Name	Type	Description	Default
`pattern`	`str \| None`	Optional pattern to match the slides names.	`None`
`tissue`	`list[str] \| str \| None`	Optional tissue (or tissue list) to filter the slides. E.g., `"brain", "colon"`.	`None`
`species`	`list[str] \| str \| None`	Optional species (or species list) to filter the slides. E.g., `"human", "mouse"`.	`None`
`technology`	`list[str] \| str \| None`	Optional technology (or technology list) to filter the slides. E.g., `"xenium", or "visium_hd"`.	`None`
`custom_filter`	`Callable[[DataFrame], Series] \| None`	Custom filter function that takes the metadata DataFrame (see above link) and returns a boolean Series to decide which rows should be kept.	`None`
`top_k`	`int \| None`	Optional number of slides to keep. If `None`, keeps all slides.	`None`
`dry_run`	`bool`	If `True`, the function will only return the metadata of slides that match the filters.	`False`

Returns:

Type	Description
`list[AnnData]`	A list of `AnnData` objects, each object corresponds to one slide.

Source code in novae/data/_load/_hf.py

def load_dataset(
    pattern: str | None = None,
    tissue: list[str] | str | None = None,
    species: list[str] | str | None = None,
    technology: list[str] | str | None = None,
    custom_filter: Callable[[pd.DataFrame], pd.Series] | None = None,
    top_k: int | None = None,
    dry_run: bool = False,
) -> list[AnnData]:
    """Automatically load slides from the Novae dataset repository.
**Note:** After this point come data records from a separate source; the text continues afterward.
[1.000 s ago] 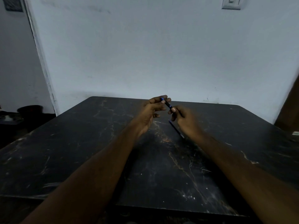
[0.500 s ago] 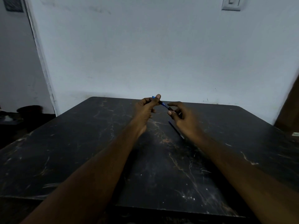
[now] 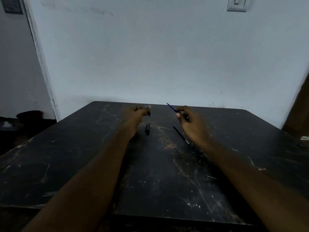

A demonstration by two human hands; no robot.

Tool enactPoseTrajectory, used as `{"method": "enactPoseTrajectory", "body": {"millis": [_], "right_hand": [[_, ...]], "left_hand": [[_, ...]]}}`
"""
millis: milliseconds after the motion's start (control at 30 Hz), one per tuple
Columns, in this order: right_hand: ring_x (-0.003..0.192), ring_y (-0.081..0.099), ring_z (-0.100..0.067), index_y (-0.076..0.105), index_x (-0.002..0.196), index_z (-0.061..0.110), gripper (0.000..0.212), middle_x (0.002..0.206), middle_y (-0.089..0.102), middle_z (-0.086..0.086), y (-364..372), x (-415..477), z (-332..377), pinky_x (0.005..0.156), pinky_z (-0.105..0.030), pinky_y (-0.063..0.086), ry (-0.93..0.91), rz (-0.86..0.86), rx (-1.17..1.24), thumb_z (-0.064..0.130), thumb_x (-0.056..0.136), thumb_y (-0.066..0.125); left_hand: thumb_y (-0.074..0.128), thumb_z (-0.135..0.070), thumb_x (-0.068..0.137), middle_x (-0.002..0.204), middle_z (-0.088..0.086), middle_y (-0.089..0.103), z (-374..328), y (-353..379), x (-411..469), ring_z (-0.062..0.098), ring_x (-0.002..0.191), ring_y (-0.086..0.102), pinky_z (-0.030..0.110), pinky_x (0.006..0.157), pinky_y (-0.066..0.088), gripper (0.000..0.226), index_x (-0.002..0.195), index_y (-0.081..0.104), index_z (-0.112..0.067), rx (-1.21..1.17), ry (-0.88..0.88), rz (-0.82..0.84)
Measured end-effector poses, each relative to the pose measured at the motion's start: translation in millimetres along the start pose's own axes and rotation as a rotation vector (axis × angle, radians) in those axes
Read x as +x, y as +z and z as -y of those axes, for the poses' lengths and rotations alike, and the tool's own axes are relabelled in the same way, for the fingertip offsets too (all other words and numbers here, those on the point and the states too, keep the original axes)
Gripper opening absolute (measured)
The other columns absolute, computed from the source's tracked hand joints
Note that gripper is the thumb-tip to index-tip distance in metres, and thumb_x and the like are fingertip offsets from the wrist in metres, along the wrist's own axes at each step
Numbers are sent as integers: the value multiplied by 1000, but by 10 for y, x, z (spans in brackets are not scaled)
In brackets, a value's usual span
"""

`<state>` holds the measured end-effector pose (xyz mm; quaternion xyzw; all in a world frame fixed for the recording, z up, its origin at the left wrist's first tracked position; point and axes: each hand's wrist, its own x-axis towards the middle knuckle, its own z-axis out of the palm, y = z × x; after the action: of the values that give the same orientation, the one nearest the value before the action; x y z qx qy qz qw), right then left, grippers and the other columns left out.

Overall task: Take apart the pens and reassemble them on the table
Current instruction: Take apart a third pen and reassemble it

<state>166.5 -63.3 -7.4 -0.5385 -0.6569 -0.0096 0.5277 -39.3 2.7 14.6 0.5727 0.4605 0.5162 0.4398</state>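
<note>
Pen (image 3: 172, 109), thin, blue-tipped, pinched in my R hand (image 3: 192, 126); L hand (image 3: 138, 113) grips small dark bit (image 3: 149, 114). Stubby cap (image 3: 147, 128), slim rod (image 3: 181, 135) on marbled table (image 3: 167, 173).

I count two bare hands, the left hand (image 3: 140, 112) and the right hand (image 3: 189, 121). There is one black marble-patterned table (image 3: 158, 181). There are four pen pieces: one thin blue pointed piece (image 3: 171, 108) far right, one small blurred blue piece (image 3: 149, 113) far left, one short black cap (image 3: 147, 129) and one long thin dark rod (image 3: 181, 135). There is one grey wall switch (image 3: 236, 4).
</note>
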Motion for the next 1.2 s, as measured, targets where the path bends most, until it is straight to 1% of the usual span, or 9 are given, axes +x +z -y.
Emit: {"method": "enactPoseTrajectory", "body": {"millis": [100,200,333,433,500,700,933,1067,1200], "right_hand": [[61,54,3,60,101,37,12,73,57,16,-12,-15,33,54,-24,34,11,8,1,29,95,53],[70,58,-11,62,105,30,12,79,60,9,-36,-28,55,60,-29,43,10,0,-4,27,95,54],[74,59,-14,63,105,29,13,84,63,6,-48,-32,80,64,-31,46,11,-6,0,27,96,55],[67,58,-11,61,104,33,12,79,61,9,-49,-26,76,59,-29,43,10,-21,0,28,96,54],[64,60,-17,61,103,33,12,73,60,10,-59,-16,80,59,-36,48,20,-26,13,27,96,54],[67,63,-24,63,104,25,11,70,58,10,-110,-8,91,66,-48,56,59,-56,35,25,95,56],[66,60,-13,65,105,25,13,75,60,14,-136,-14,105,62,-31,48,78,-76,0,26,95,57],[67,60,-14,65,107,23,15,73,58,13,-151,-17,115,62,-29,46,84,-72,-7,26,95,57],[64,57,-11,65,109,21,17,71,57,12,-155,-17,119,59,-27,43,85,-59,-13,25,96,56]], "left_hand": [[74,-34,83,73,9,71,94,16,9,1,54,54,24,61,39,29,69,73,-9,217,161,46],[78,-30,79,57,1,67,166,26,79,9,53,57,24,55,42,34,51,63,-18,314,198,41],[81,-30,74,57,4,70,261,21,148,21,61,69,32,61,54,31,54,63,-17,427,196,81],[82,-33,72,54,0,69,295,28,155,16,56,69,32,61,55,32,53,64,-14,467,194,92],[83,-35,71,53,-3,69,299,37,142,14,56,68,33,62,55,34,52,63,-15,493,193,73],[86,-38,63,72,-1,70,282,57,95,17,74,67,34,74,55,31,70,60,-22,570,193,15],[86,-31,66,75,-7,61,248,43,75,16,81,63,31,78,51,32,90,67,-21,617,188,21],[84,-25,70,74,-6,61,249,51,68,14,78,62,28,74,50,27,88,66,-20,578,185,11],[81,-26,74,73,-9,61,250,54,74,5,70,58,22,60,44,21,78,60,-24,508,157,11]]}}
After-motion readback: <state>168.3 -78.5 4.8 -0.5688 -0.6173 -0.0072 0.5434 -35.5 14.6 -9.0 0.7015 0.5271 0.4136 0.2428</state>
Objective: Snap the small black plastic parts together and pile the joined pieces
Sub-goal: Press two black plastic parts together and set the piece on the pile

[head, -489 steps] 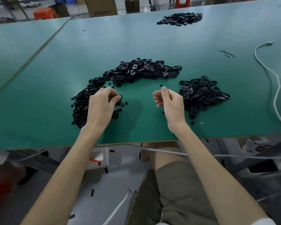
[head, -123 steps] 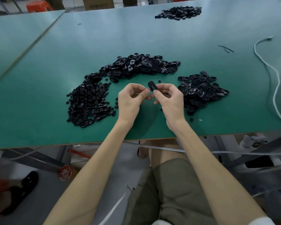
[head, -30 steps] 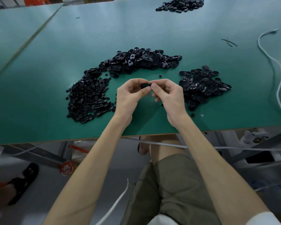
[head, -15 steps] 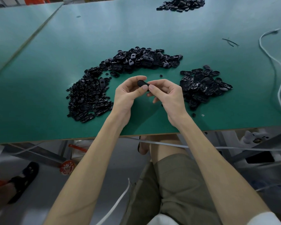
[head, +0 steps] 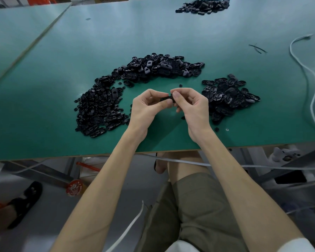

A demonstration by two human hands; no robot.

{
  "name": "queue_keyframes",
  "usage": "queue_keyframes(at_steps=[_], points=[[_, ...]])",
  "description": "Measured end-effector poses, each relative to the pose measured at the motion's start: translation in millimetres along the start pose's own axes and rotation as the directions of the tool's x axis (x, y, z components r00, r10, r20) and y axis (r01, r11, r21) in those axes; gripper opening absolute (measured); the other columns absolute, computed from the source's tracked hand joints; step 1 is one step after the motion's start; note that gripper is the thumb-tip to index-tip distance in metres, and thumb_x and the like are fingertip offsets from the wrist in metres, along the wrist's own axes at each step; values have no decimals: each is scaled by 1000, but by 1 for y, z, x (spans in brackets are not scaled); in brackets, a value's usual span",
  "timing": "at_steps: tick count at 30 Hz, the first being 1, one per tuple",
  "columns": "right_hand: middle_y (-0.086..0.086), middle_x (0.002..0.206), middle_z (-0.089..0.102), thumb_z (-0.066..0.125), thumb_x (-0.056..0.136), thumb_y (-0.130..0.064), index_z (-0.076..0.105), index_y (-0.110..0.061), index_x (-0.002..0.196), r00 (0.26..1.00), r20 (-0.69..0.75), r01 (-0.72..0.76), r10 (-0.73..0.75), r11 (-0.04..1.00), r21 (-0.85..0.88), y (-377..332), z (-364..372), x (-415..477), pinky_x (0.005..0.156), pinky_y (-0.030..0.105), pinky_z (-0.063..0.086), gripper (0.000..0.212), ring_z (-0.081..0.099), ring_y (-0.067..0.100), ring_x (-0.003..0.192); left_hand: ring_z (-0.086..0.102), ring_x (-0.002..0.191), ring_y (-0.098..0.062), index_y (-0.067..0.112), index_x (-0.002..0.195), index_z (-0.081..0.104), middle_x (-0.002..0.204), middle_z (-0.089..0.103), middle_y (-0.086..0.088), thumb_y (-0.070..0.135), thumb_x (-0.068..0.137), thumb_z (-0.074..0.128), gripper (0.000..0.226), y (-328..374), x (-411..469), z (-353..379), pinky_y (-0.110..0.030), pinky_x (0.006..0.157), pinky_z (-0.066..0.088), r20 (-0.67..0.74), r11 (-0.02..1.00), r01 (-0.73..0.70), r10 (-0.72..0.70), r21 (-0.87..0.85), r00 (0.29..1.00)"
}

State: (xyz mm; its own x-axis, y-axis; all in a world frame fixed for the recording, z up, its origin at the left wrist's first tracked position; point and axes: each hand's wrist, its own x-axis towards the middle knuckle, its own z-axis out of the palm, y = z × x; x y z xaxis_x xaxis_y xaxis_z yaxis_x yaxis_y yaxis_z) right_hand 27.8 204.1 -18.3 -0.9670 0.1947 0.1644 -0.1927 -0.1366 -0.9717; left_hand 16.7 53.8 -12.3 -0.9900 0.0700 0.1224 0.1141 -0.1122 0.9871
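Over the near middle of the green bench [head: 62, 70], both my hands meet just above the surface. My left hand [head: 145, 108] has its fingers curled, thumb and forefinger pinching one end of a small black part [head: 166, 98]. My right hand [head: 193, 110] is curled too, thumb and forefinger pinching the other end, thumbnail facing me. The part lies roughly level between the two grips. My fingers hide most of it, so I cannot tell whether it is one piece or two pressed together. Left of my hands lies a left pile [head: 98, 110] of small black pieces, which runs on into a back pile [head: 158, 68] of larger oval pieces curving behind my hands. Just beside my right hand sits a right pile [head: 229, 95] of oval pieces, parted from the back pile by a strip of bare bench. A far pile [head: 202, 5] lies well away at the bench's far edge. A few loose pieces lie between the piles, and a small ring [head: 227, 129] lies near the front edge, right of my right wrist. A white cord [head: 309, 73] snakes down the right side of the bench, with thin black strands [head: 257, 48] near its far end. Below the bench edge are my shorts [head: 193, 206] and, on the floor to the left, a black sandal [head: 25, 199].
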Motion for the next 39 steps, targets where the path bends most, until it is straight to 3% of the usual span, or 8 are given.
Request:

    !!! info "Selecting slides"
        The function arguments allow to filter the slides based on the tissue, species, and name pattern.
        Internally, the function reads [this dataset metadata file](https://huggingface.co/datasets/MICS-Lab/novae/blob/main/metadata.csv) to select the slides that match the provided filters.

    Args:
        pattern: Optional pattern to match the slides names.
        tissue: Optional tissue (or tissue list) to filter the slides. E.g., `"brain", "colon"`.
        species: Optional species (or species list) to filter the slides. E.g., `"human", "mouse"`.
        technology: Optional technology (or technology list) to filter the slides. E.g., `"xenium", or "visium_hd"`.
        custom_filter: Custom filter function that takes the metadata DataFrame (see above link) and returns a boolean Series to decide which rows should be kept.
        top_k: Optional number of slides to keep. If `None`, keeps all slides.
        dry_run: If `True`, the function will only return the metadata of slides that match the filters.

    Returns:
        A list of `AnnData` objects, each object corresponds to one slide.
    """
    metadata = pd.read_csv("hf://datasets/MICS-Lab/novae/metadata.csv", index_col=0)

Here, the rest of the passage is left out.